The ZBT side opens this up with a single massive track that rolls out for more than 22 minutes, a sprawling psychedelic mess that first takes form as a furious blizzard of sloppy, relentless blastbeats beneath a swirling miasma of fx-drenched hissing, reverb, out of tune riffing, sickly hammered notes, and thick smears of black fuzz. Everything falls apart soon enough, the drums collapsing into a midpaced dirge, dissonant guitar shred flying everywhere, tons of NOISE, those atonal riffs falling apart and coming back together, sometimes forming into skronky punk riffs that sound like Greg Ginn jamming over Abruptum, the drumming veering wildly between a steady throbbing pulse and free-for-all clatter, often just disappearing completely. There are guitar leads everywhere, noodling in and around the doomy splatter and nauseous noisy fug, surrounded by high pitched keening, low-fi murk, retarded stop-start riffing, twisted rhythmic logic, and melting amplifiers. If you think Furze is trippy, get a load of this. Seriously wasted, psychedelic black metal weirdness. This track is titled "Demo 42: The Final Chapter", and first appeared on cassette a couple of years ago. Seriously, Greg Ginn + Abruptum + Quaaludes = total mindfuck.

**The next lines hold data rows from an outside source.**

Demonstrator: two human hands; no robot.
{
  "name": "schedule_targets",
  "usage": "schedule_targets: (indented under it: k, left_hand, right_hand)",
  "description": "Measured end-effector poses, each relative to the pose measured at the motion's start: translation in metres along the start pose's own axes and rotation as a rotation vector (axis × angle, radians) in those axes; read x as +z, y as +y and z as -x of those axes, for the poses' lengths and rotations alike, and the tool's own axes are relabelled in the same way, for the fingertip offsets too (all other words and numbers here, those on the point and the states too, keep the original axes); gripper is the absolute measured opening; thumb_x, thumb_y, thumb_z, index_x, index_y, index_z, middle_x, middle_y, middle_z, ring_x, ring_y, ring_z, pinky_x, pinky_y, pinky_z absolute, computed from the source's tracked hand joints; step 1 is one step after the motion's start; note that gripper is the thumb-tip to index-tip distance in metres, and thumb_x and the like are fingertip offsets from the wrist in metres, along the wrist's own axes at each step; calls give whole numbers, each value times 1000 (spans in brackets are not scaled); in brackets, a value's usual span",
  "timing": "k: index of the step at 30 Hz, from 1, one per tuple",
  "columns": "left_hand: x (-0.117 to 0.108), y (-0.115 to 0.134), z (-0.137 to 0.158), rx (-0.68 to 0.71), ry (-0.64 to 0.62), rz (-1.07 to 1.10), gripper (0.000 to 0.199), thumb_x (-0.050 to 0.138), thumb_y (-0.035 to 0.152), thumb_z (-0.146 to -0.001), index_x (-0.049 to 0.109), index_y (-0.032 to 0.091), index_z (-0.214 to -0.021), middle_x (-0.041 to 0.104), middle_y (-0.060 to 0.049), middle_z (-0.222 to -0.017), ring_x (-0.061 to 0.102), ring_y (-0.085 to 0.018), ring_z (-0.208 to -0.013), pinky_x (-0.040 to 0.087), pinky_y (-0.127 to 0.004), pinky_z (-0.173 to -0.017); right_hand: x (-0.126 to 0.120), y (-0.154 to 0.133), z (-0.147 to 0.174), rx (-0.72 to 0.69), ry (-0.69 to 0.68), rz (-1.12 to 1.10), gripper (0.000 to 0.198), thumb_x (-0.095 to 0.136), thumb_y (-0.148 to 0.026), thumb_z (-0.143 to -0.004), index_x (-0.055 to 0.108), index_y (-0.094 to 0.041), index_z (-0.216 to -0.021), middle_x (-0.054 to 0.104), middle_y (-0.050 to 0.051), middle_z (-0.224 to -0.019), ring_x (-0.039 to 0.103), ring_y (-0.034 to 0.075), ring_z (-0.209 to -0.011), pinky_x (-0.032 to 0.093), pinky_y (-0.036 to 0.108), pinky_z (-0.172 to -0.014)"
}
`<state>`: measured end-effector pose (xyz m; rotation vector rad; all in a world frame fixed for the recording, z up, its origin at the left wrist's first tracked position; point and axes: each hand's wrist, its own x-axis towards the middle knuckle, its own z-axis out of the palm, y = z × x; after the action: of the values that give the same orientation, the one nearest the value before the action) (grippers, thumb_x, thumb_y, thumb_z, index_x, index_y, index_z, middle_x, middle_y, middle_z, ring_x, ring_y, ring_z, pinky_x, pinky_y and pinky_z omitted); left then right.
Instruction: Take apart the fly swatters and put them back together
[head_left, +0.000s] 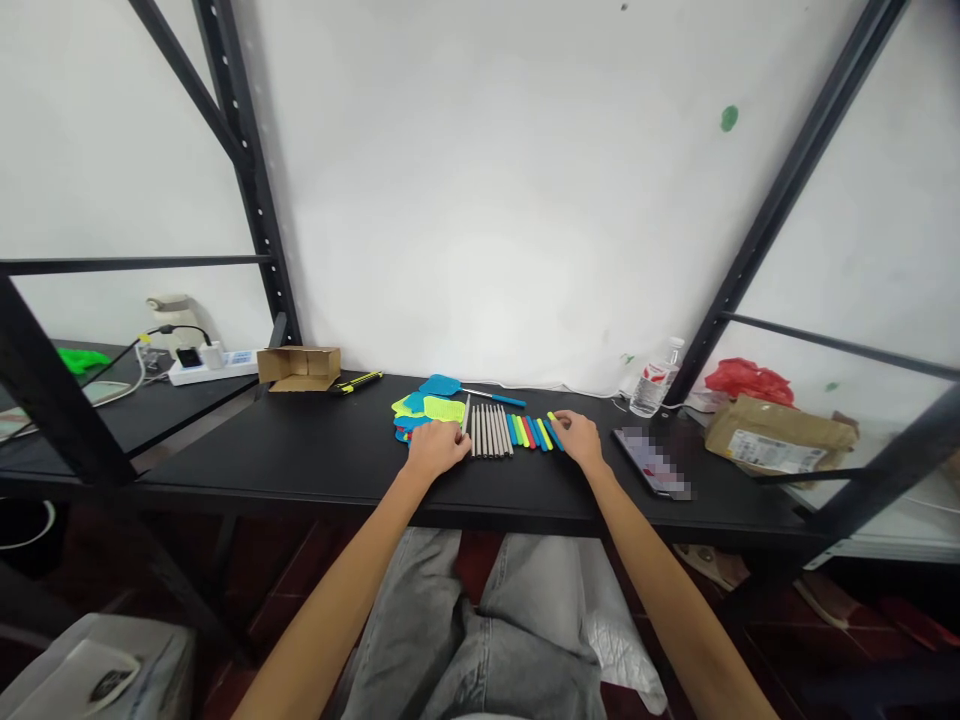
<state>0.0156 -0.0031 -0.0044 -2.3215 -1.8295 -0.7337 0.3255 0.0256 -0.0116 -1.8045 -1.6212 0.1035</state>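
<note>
- resting low over the black desk (300,455) in the head view, the left hand (437,448) is at the left end of a row of silver metal rods (492,432), its fingers bent and drawn close together against the leftmost rod, which leans slightly; whether they grip it or only touch it, i cannot tell.
- the right hand (579,437) is at the right end of a row of short coloured handle sleeves (529,432), with thumb and forefinger narrowly spaced at the outermost yellow and blue pieces; whether these are pinched, i cannot tell.
- the rods lie side by side between the two hands, pointing from near to far, and the sleeves, in blue, green, yellow and red, continue the line just to their right.
- left of the rods and just beyond the left hand, blue and yellow-green fly swatter heads (444,409) overlap in a pile, with a little red showing.
- on the far side of the rows lies a fly swatter (480,394) with a blue head on the left, a thin metal shaft and a blue grip on the right.
- farther left, near the wall, are a yellow and black utility knife (360,383) and an open cardboard box (301,369).
- right of the right hand lies a smartphone (649,460), its screen pixelated; beyond it stands a clear water bottle (652,384), upright.
- at the far right sits a brown parcel (780,435) with a white label, a red plastic bag (750,381) behind it.
</note>
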Motion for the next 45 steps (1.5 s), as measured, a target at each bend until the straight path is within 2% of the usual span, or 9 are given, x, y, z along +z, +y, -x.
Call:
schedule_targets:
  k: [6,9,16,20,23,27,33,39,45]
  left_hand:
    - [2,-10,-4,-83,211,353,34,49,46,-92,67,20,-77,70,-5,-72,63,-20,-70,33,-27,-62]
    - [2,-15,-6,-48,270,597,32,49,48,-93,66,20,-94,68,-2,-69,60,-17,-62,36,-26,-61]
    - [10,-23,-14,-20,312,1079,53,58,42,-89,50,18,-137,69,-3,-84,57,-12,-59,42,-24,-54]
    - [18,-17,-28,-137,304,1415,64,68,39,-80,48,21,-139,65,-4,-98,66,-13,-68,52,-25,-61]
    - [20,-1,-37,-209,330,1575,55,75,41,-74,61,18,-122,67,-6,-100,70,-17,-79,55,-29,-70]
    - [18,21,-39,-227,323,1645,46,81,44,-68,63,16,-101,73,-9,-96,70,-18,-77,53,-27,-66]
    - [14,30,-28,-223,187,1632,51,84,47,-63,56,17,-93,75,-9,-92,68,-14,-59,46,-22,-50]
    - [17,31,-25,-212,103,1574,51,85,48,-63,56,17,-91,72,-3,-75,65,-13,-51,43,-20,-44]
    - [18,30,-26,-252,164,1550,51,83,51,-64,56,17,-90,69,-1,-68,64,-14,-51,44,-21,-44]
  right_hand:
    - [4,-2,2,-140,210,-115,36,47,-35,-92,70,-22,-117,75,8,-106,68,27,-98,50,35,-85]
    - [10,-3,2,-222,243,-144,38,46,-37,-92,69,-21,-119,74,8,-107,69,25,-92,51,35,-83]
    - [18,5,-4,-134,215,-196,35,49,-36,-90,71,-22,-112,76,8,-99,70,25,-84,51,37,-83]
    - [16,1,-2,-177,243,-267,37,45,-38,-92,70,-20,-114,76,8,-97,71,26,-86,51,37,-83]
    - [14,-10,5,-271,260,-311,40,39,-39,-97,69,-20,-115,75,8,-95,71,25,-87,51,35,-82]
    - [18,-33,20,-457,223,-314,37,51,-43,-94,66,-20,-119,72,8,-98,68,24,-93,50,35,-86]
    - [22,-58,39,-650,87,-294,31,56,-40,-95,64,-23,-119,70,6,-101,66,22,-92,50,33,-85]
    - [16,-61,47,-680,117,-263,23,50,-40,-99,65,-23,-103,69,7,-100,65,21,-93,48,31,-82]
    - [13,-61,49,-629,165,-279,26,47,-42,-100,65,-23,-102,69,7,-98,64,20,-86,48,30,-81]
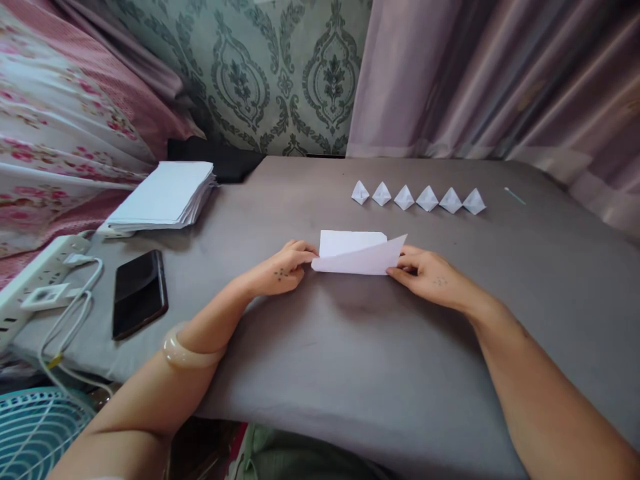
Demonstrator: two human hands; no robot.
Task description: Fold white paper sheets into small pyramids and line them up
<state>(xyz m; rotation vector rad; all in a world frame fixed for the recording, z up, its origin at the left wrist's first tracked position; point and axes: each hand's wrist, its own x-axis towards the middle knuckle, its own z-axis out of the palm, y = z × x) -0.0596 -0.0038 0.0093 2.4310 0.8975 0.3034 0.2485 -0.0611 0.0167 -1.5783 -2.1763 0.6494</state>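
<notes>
The left forearm (150, 393), with a glossy pale bangle (187, 350) around it, slants up from the lower left; the right forearm (545, 393) slants in from the lower right. Between the near edge of the tabletop (325, 367) and the hands lies a broad stretch of smooth grey cloth. Both hands are low over it, backs upward, fingers turned toward each other. The left hand (285, 270) has its grip drawn nearly closed at the left end of a white sheet of paper (355, 260); whether it pinches or only presses, I cannot tell. The right hand (425, 273) has its grip closed on the right end. The sheet is between the 2 hands, its near layer folded at a slant over the far layer, a pointed corner raised at the right.

At the left, well apart from the hand, lie a glossy black phone (140, 293) and a white plastic power strip (50, 267) with looped cables. Farther off are a thick, uneven stack of paper (163, 193) at the left and a row of 6 creased, pointed paper shapes (405, 198) at the right. Mauve curtains (400, 80) and patterned wallpaper (285, 73) stand behind.
</notes>
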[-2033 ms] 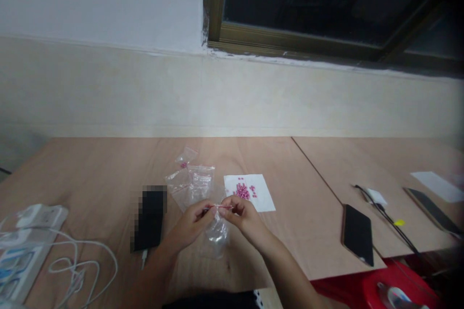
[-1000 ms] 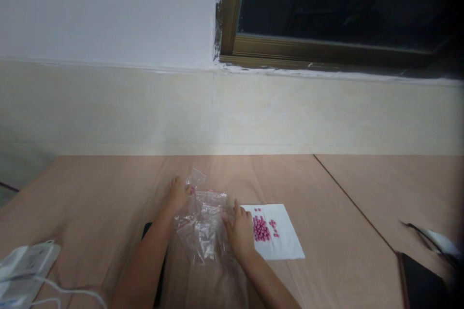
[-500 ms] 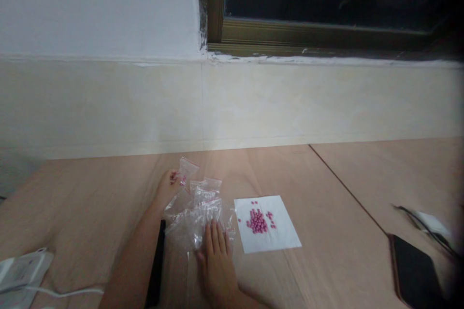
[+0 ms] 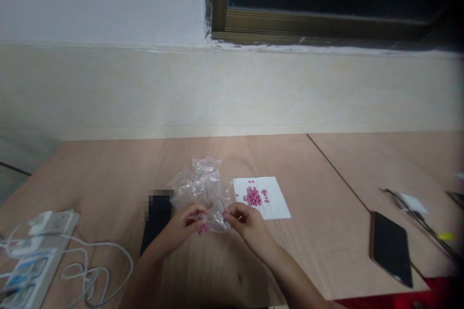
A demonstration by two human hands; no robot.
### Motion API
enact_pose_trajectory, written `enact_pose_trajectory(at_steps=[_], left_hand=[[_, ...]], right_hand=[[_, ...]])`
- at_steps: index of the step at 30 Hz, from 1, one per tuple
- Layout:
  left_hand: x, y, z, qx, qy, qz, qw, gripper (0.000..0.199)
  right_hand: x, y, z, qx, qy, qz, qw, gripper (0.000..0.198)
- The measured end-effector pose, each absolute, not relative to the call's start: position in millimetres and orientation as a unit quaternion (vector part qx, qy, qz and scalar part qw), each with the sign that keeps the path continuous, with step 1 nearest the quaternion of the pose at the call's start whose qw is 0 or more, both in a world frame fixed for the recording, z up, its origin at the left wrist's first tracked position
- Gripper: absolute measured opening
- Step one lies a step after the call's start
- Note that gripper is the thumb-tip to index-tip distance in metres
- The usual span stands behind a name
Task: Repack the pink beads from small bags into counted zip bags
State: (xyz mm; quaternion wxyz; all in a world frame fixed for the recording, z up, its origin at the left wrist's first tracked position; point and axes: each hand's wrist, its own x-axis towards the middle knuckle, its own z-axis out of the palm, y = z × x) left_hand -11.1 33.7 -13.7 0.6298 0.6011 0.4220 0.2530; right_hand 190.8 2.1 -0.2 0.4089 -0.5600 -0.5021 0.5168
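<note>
My left hand point(image 4: 184, 229) is closed in a pinch on a small clear zip bag, with several pink beads point(image 4: 203, 228) bunched at its fingertips. Thumb and forefinger of my right hand point(image 4: 250, 224) pinch the bag's other side, where a thin reddish strip shows. Just beyond both hands lies a heap of clear zip bags point(image 4: 201, 183), overlapping one another; where the held bag ends against them is hard to make out. A white paper sheet point(image 4: 277, 203) to the right of the heap carries a cluster of pink beads point(image 4: 253, 196).
A black object point(image 4: 157, 222) lies left of the bags, partly behind my left forearm. Further left is a white power strip point(image 4: 43, 260) with looped cables point(image 4: 87, 275). At the right are a dark phone point(image 4: 390, 248) and a black cable point(image 4: 409, 207).
My left hand has come back toward me with the beaded bag. My right hand has lifted off the bag heap and now pinches the held bag. The view has shifted.
</note>
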Motion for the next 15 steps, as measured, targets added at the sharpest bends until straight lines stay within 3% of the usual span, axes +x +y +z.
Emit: enact_pose_trajectory(at_steps=[4,7,10,15], left_hand=[[-10.2,28.9,-11.5,0.611,0.421,0.242,0.625,0.023],[-10.2,26.7,-1.7,0.657,0.454,0.282,0.532,0.027],[-3.0,16.9,11.1,0.686,0.481,0.3,0.456,0.017],[19.6,-3.4,13.9,0.666,0.391,0.166,0.613,0.021]], right_hand=[[199.7,-10.2,4.4,-0.523,-0.465,0.609,0.374,0.028],[200.8,-17.7,10.8,-0.519,-0.45,0.639,0.347,0.033],[197.8,-21.4,16.2,-0.511,-0.455,0.637,0.356,0.032],[189.5,-22.6,11.2,-0.475,-0.439,0.673,0.358,0.034]])
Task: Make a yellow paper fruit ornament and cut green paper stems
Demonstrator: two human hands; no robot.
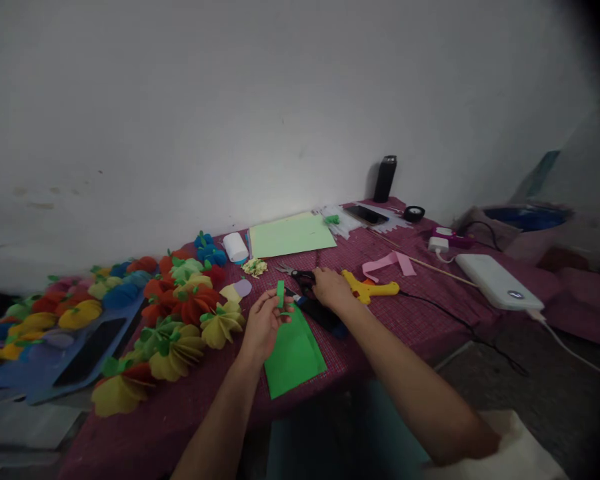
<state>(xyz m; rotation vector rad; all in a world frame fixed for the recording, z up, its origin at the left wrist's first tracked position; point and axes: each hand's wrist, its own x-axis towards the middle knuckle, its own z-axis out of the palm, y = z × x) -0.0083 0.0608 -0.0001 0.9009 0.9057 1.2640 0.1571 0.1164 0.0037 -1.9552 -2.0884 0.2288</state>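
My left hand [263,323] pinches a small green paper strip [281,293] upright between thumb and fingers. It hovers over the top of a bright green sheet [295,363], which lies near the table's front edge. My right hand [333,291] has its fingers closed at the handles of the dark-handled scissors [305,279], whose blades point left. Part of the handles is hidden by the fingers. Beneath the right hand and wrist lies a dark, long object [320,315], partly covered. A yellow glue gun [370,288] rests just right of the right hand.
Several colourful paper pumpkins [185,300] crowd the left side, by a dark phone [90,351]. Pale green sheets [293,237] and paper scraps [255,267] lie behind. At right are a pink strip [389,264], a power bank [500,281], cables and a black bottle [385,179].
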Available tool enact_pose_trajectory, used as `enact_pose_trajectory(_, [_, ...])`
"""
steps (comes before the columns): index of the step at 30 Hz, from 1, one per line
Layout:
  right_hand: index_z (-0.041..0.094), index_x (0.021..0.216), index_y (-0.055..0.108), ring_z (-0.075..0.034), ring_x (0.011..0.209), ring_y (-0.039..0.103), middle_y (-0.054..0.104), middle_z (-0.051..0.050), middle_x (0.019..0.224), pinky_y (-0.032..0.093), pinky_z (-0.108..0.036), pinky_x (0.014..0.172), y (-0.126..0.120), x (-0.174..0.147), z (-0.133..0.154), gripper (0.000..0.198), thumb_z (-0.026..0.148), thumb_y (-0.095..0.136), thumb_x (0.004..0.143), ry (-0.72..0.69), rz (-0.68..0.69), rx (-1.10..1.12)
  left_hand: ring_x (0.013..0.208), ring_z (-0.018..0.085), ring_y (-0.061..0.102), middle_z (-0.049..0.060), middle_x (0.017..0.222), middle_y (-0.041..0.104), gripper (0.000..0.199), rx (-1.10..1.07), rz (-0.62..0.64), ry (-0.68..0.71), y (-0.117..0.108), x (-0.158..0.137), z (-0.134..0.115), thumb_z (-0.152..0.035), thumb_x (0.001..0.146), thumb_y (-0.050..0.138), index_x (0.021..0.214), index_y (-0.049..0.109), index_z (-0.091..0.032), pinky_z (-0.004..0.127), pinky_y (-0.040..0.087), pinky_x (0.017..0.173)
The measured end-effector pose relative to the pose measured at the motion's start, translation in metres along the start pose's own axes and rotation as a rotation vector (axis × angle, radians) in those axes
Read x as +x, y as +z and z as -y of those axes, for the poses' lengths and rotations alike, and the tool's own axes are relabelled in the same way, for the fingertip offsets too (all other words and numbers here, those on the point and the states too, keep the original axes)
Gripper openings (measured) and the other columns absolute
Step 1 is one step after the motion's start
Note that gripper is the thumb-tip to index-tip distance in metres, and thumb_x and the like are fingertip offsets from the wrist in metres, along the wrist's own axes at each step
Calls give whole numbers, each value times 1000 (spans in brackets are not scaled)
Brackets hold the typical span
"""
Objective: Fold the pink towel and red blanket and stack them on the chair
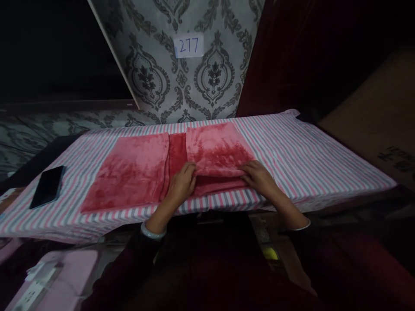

Like ZBT, The Dead Musician is a French one man band playing extremely low-fi homemade black metal, but instead of an evil demonic figure crouched in a lightless corner of his bedroom crafting bizarre, shapeless black metal epics and occultic psych-noise rituals, The Dead Musician is just a guy named Jeff who plays guitar, uses drum machines and handles all of the vocals to create what he calls "anarcho black punk metal". And this stuff is definitely pretty punk, definitely raw and primitive, and filtered through a twisted song structure logic. The three tracks on his side of the record combine pounding industrial drums and tinny hyperfast blastbeats, discordant guitar shred and doomy riffs, thrashy blackpunk parts and weird fretboard runs that synch up with clusterbomb drum machine blasts. It's kind of like a gnarlier, industrial-tinged Furze maybe, damaged and chaotic, with some killer rocking riffs but totally fucked up atonal solos, Sabbath riffs twisted into angular shapes, and harsh croaking vocals. The last song is a cover of Mayhem's "Freezing Moon", filtered through the cracked prism of The Dead Musician's deranged outsider black metal and splattered with some seriously wonky lead guitar action. Total freakout.
This is limited to 333 copies - the covers all have slightly bent corners, as thats how they arrived here when they were shipped over from France, but the jackets are otherwise fine.